### Your goal
What you produce should be an exact transcription of the data, minus any pictures.
================
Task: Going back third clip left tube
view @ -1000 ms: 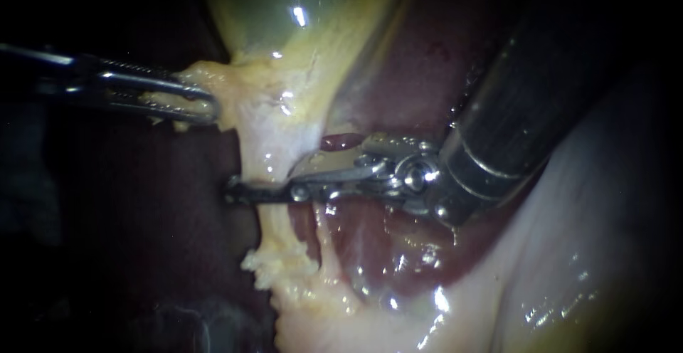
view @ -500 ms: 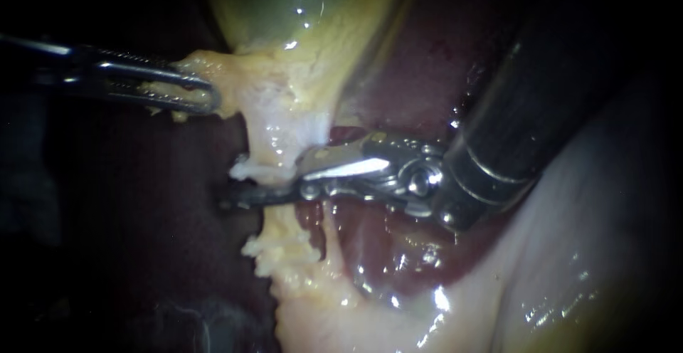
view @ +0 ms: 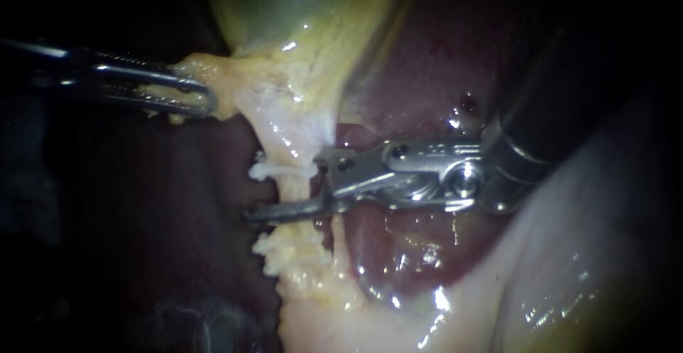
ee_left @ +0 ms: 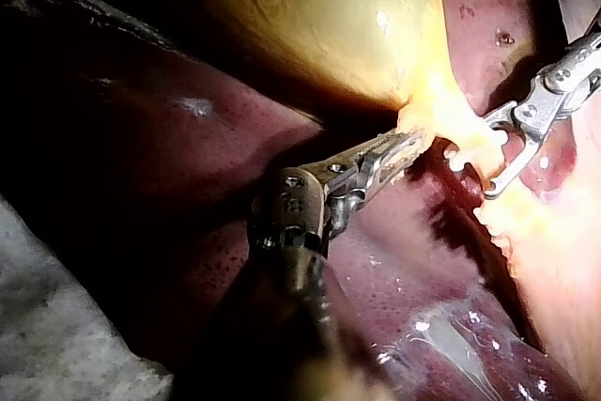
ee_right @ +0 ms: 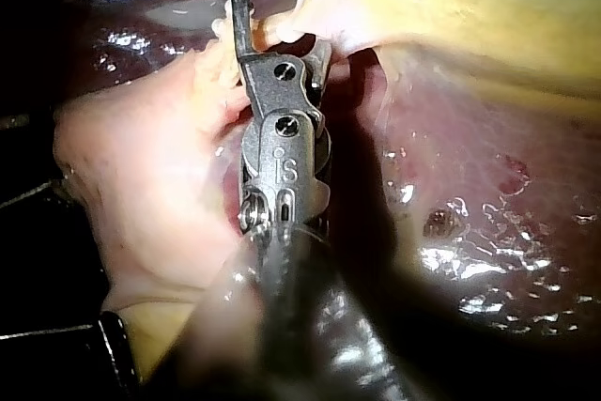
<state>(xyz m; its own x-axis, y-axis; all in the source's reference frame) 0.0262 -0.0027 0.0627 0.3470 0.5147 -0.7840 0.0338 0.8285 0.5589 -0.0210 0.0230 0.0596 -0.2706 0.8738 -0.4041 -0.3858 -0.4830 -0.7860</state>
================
### Your solution
Task: Going back third clip left tube
view @ -1000 ms: 
view @ -500 ms: 
view @ +0 ms: 
ee_left @ +0 ms: 
ee_right @ +0 ms: 
<state>(xyz m; its own x-axis, y-axis; all in the source's reference frame) 0.0262 -0.0027 0.0627 0.3470 0.5147 -0.7840 0.0338 0.8285 0.5589 -0.0210 0.0230 0.0596 -0.2706 0.8738 -0.4041 -0.3858 -0.4830 -0.7860</state>

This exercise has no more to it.